The Boston Girl: A Novel Audiobook
The Boston Girl: A Novel Audiobook
- Linda Lavin
- Simon & Schuster Audio
- 2014-12-09
- 7 h 39 min
Summary:
2016 Audie Award Finalist for Best Female Narrator
New York Instances bestseller!
An unforgettable book about a young Jewish woman developing up in Boston in the early twentieth century, informed “with laughter and optimism…through the eyes of an irresistible heroine” (People)-from the acclaimed writer of The Crimson Tent.

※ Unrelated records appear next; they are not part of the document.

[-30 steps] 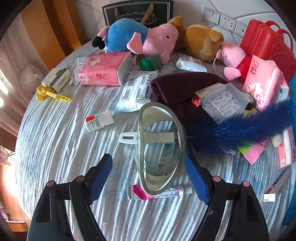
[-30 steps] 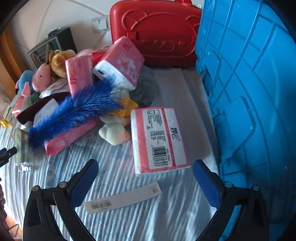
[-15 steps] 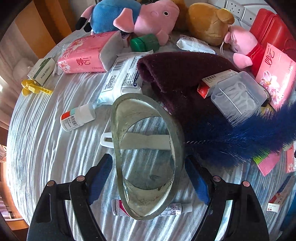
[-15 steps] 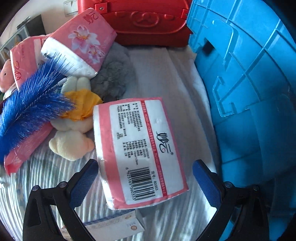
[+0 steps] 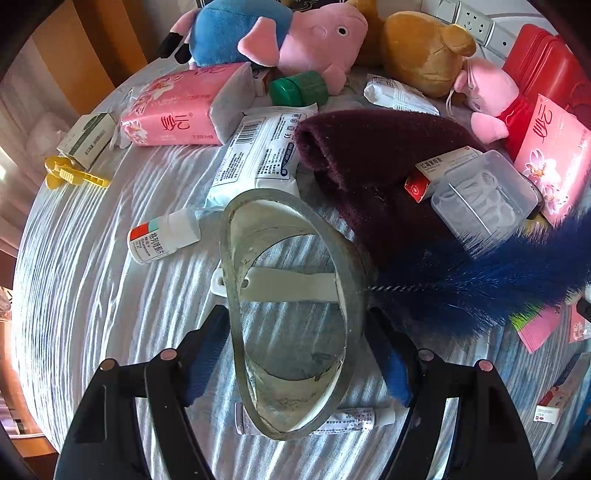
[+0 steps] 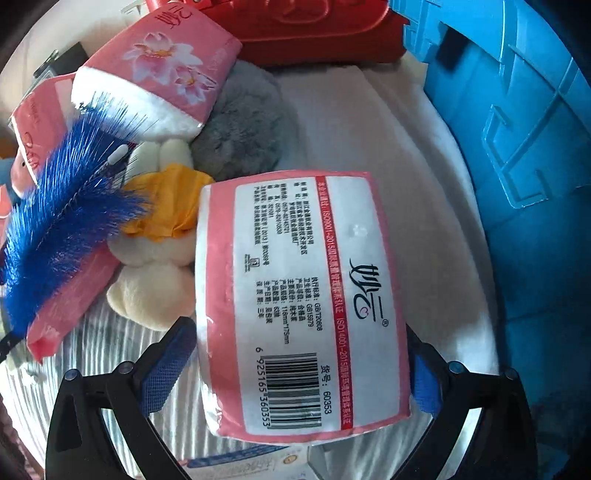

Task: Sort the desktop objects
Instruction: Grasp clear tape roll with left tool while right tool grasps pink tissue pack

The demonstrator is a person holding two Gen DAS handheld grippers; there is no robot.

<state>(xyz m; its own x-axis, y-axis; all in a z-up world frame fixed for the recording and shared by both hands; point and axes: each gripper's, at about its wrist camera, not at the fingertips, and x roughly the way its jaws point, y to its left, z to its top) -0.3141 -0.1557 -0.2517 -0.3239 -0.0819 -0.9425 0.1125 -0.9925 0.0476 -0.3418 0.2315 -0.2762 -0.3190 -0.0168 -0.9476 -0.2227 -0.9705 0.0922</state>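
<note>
A grey tape roll lies on the striped cloth over a white brush handle and a small tube. My left gripper straddles the roll and its jaws are closing; the blue pads sit right at the roll's sides without clearly pressing. In the right wrist view a pink and white tissue pack lies label up between the fingers of my right gripper. That gripper is open, and a small gap shows at each pad.
Around the roll lie a small medicine bottle, a wipes pack, a maroon cloth, a clear box and a blue brush. Plush toys line the back. A blue crate stands right of the tissue pack, with a red case behind.
Both grippers have come down over their objects: the tape roll and the tissue pack now fill the space between the fingers. The left jaws have narrowed a little.
</note>
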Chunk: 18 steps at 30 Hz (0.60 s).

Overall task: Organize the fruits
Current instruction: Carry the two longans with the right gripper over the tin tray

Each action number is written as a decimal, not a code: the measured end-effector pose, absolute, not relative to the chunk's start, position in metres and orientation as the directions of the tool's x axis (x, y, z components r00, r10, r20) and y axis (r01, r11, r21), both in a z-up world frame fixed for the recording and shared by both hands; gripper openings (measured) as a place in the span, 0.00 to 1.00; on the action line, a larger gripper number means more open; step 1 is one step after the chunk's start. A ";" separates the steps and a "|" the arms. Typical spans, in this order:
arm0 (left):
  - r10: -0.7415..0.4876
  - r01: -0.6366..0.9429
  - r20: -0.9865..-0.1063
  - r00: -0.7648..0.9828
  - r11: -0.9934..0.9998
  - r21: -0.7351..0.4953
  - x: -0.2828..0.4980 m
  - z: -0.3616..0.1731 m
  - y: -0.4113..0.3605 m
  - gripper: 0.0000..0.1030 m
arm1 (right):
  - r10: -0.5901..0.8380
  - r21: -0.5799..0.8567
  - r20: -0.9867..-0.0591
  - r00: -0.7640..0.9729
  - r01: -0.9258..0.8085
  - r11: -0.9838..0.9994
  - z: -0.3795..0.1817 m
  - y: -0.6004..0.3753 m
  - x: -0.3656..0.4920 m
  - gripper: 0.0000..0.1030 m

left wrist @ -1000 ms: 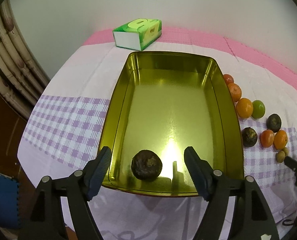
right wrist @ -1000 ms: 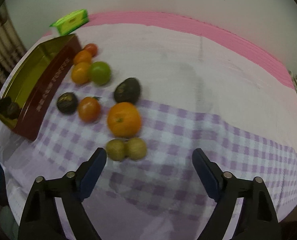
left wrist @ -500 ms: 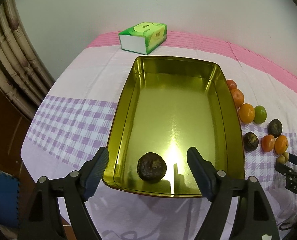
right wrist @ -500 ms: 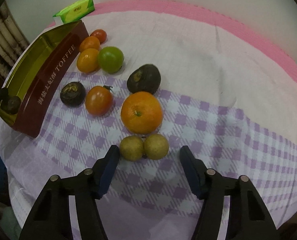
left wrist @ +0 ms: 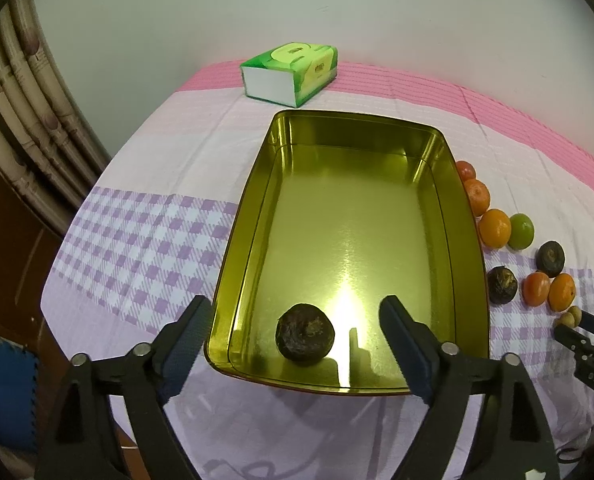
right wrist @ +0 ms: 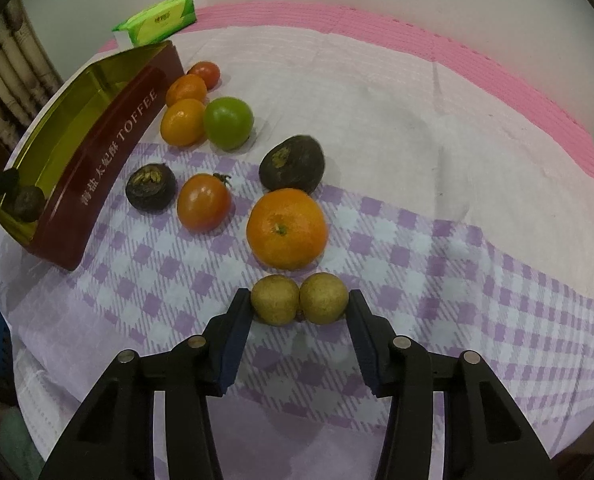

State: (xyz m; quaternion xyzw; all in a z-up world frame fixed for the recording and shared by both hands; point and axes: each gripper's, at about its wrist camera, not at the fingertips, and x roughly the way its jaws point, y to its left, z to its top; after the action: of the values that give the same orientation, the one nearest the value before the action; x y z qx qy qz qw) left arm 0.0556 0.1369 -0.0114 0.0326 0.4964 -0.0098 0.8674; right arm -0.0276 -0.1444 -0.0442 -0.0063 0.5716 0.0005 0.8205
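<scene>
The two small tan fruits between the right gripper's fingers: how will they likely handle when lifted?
The two small tan fruits are round, so probably prone to rolling. Squeezed side by side by the right gripper, one might pop out. They look light.

The left wrist view looks steeply down from close above the near end of the gold tin (left wrist: 469, 248), facing the wall. The right wrist view looks steeply down, close over the checked cloth (right wrist: 437, 248) beside it. The 2 views share the tin, the tissue pack (left wrist: 289, 74) and the loose fruit (right wrist: 287, 228).
</scene>
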 end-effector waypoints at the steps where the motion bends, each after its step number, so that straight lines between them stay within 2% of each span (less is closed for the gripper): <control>1: 0.015 0.047 -0.860 0.510 0.998 0.045 0.055 -0.011 0.137 0.86 | -0.009 -0.012 -0.935 0.356 -0.006 1.000 -0.039 -0.148 -0.026 0.48; 7: -0.001 0.019 -0.852 0.524 1.000 0.010 0.056 -0.003 0.146 0.90 | 0.000 -0.008 -0.910 0.415 -0.017 1.000 -0.004 -0.148 -0.007 0.48; 11: 0.006 -0.031 -0.842 0.540 0.999 -0.013 0.057 0.007 0.161 0.94 | 0.038 0.002 -0.895 0.443 -0.082 0.997 0.015 -0.126 0.011 0.48; 18: 0.073 -0.150 -0.827 0.558 0.989 -0.014 0.056 0.017 0.197 0.96 | 0.141 0.035 -0.876 0.460 -0.232 0.972 0.031 -0.056 0.036 0.48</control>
State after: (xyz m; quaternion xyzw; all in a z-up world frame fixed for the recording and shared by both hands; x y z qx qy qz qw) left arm 0.0556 0.1973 0.0173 -0.0414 0.4659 0.0631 0.8816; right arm 0.0364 -0.0564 0.0308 -0.0446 0.5078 0.1091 0.8534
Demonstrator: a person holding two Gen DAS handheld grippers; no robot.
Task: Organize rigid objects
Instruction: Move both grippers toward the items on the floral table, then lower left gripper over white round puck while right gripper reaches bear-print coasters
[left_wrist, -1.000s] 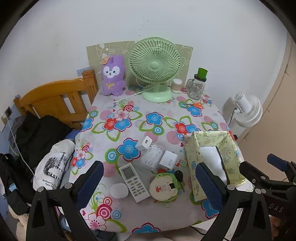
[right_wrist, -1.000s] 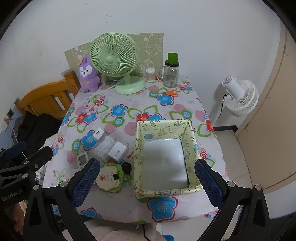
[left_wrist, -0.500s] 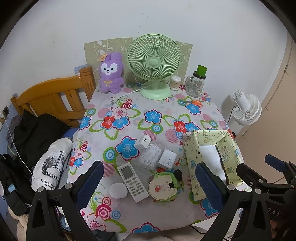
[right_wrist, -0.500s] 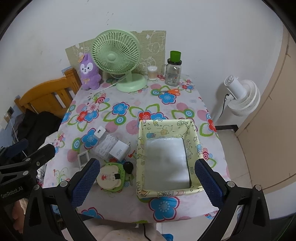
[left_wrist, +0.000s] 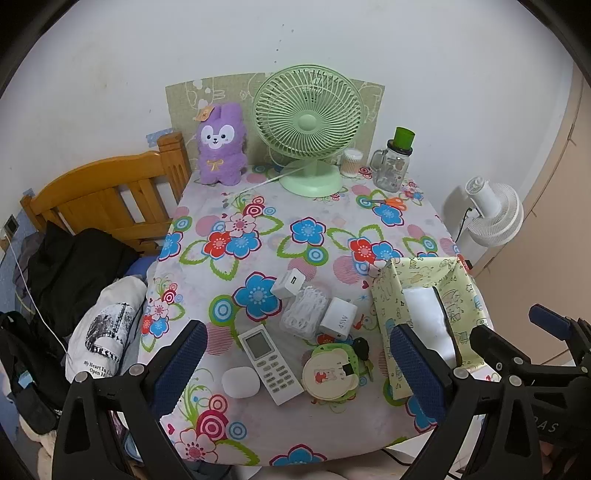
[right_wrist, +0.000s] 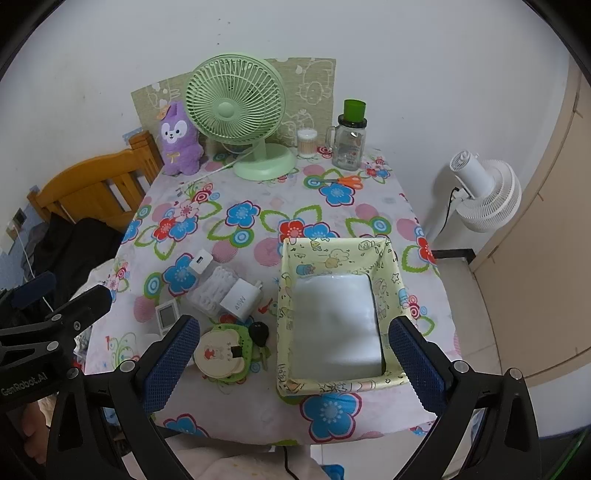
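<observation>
Remote control (left_wrist: 269, 360) between left gripper (left_wrist: 295, 373) fingers — untouched, both grippers wide apart

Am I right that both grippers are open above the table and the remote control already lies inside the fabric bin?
Not quite. The remote control lies on the tablecloth, left of the fabric bin, which holds only its white liner; the left wrist view shows it. Both the left gripper and right gripper are open.

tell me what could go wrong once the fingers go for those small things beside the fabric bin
1. The remote lies near the table's front edge; a nudge may push it off.
2. The charger touches the clear packet, so gripping one could drag the other.
3. The fabric bin has soft walls; a bump from the open right gripper might fold them inward.
</observation>
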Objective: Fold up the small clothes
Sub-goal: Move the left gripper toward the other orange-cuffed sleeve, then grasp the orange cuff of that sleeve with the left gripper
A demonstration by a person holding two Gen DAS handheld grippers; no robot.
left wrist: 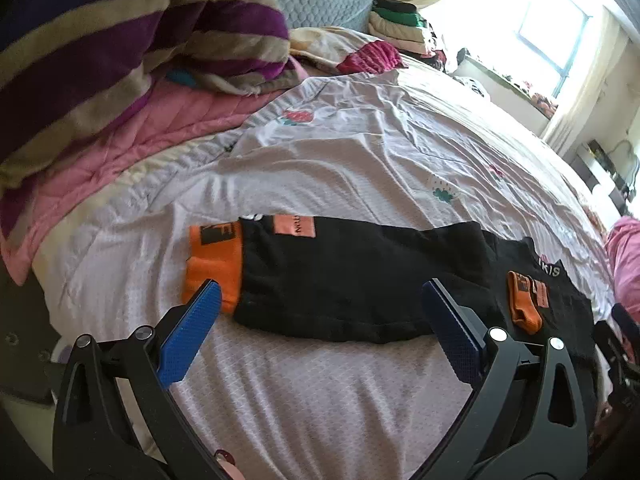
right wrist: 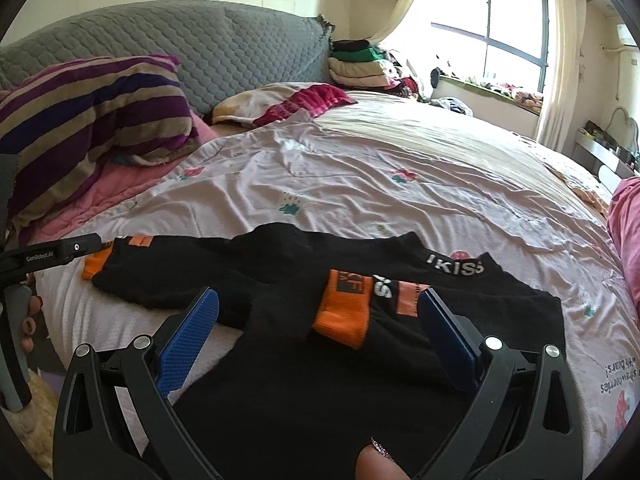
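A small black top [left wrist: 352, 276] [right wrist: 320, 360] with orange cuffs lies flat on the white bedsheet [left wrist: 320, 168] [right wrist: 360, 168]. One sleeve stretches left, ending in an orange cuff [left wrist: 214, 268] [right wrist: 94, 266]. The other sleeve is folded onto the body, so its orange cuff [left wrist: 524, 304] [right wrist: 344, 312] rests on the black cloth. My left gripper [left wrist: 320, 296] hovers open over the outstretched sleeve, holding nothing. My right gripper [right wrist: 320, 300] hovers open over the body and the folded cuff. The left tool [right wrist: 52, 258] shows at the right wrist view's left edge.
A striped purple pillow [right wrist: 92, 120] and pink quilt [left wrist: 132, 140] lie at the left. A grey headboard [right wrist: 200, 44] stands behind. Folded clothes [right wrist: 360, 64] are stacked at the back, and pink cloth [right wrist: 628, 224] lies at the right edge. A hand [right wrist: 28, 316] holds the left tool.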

Anita Diamant’s “brilliant, affectionate family portrait of American womanhood” (LA Moments), follows the life span of one female, Addie Baum, through an interval of dramatic change. Addie is The about The Boston Gal: A Book Boston Woman, the spirited daughter of an immigrant Jewish family members, blessed in 1900 to parents who had been unprepared for America and its own effect on their three daughters. Growing up in the North End of Boston, a teeming multicultural neighborhood, Addie’s cleverness and curiosity consider her to a global her parents can’t imagine-a globe of short dresses, movies, celebrity culture, and new opportunities for females. Addie really wants to surface finish senior high school and dreams of going to university. She wants a career and to find true love. Through the one-room tenement apartment she distributed to her parents and two sisters, to the library group for girls she joins at a community settlement house, to her 1st, disastrous romance, to locating the like of her existence, eighty-five-year-old Addie recounts her activities with humor and compassion for the naïve lady she once was.
Written using the same attention to historical details and emotional resonance that produced Diamant’s previous novels bestsellers, The Boston Girl is normally a moving portrait of 1 woman’s complicated life in twentieth century America, and a fascinating look at a generation of ladies finding their sites in a changing world. “Diamant brings to life a bit of feminism’s forgotten background” (Good Housekeeping) within this “inspirational…page-turning family portrait of immigrant existence in the first twentieth hundred years” (Booklist).